§ **EXERCISE**: Of the lines below, write out exactly those from the line with "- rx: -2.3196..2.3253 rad" through the line with "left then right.", both included, and skip the rest.

§ **RECORDED DATA**:
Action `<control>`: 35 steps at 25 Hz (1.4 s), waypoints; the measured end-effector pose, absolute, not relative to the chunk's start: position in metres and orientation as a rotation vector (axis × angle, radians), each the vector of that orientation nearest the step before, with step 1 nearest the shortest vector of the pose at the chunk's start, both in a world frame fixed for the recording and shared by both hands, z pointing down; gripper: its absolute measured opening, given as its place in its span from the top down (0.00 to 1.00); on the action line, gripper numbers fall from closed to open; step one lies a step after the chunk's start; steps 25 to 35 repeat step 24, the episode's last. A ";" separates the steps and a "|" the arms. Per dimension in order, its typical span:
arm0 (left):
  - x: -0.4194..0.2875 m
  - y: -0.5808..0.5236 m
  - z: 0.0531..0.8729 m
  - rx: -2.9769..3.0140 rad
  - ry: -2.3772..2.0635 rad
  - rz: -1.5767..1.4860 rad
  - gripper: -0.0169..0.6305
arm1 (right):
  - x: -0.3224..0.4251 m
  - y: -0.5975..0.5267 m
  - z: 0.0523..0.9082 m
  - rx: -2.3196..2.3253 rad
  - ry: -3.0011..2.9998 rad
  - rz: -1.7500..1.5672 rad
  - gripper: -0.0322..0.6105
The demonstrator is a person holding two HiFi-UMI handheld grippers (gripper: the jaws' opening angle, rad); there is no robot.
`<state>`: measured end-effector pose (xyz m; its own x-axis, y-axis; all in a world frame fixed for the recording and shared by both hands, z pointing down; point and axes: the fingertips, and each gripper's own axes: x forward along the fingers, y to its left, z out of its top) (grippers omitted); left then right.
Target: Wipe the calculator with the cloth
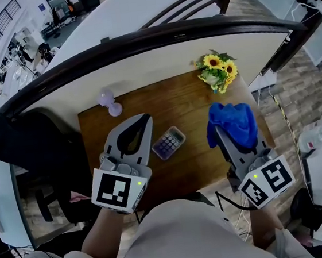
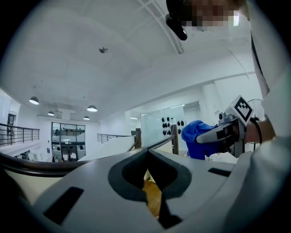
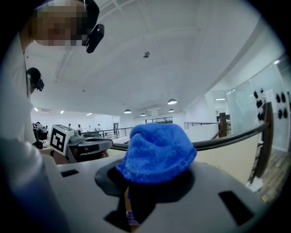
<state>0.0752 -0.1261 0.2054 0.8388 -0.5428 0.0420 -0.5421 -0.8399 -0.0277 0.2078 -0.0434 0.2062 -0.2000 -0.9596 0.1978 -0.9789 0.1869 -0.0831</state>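
Observation:
A small grey calculator (image 1: pixel 168 142) with purple keys lies flat on the wooden table (image 1: pixel 184 102), between my two grippers. My left gripper (image 1: pixel 145 118) is to its left, held above the table. Its jaws meet at the tips with nothing between them (image 2: pixel 148 152). To the right of the calculator, my right gripper (image 1: pixel 223 125) is shut on a bunched blue cloth (image 1: pixel 232 122). The cloth covers its tips in the right gripper view (image 3: pixel 157 152). Both gripper views tilt up toward the ceiling. The cloth (image 2: pixel 196 136) also shows in the left gripper view.
A bunch of yellow sunflowers (image 1: pixel 218 71) stands at the table's far right corner. A pale purple round object (image 1: pixel 109 101) sits at the far left. A dark curved railing (image 1: pixel 156 36) runs behind the table. A black chair (image 1: pixel 30 146) stands on the left.

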 end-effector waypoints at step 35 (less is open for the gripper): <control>0.061 -0.094 0.193 -2.997 0.879 -0.095 0.97 | 0.203 -0.011 0.195 1.929 -2.326 0.279 0.75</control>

§ **FINISHED EXERCISE**:
  - rx: -2.3196..2.3253 rad
  - ry: -3.0011..2.9998 rad
  - rz: -1.7500..1.5672 rad
  - gripper: -0.0322..0.6105
The demonstrator is a person holding two HiFi-UMI handheld grippers (gripper: the jaws' opening angle, rad); there is no robot.
`<state>`: measured end-effector pose (xyz m; its own x-axis, y-axis; all in a world frame fixed for the recording and shared by both hands, z pointing down; point and axes: the fingertips, and each gripper's own axes: x forward along the fingers, y to its left, z out of its top) (grippers omitted); left then right.

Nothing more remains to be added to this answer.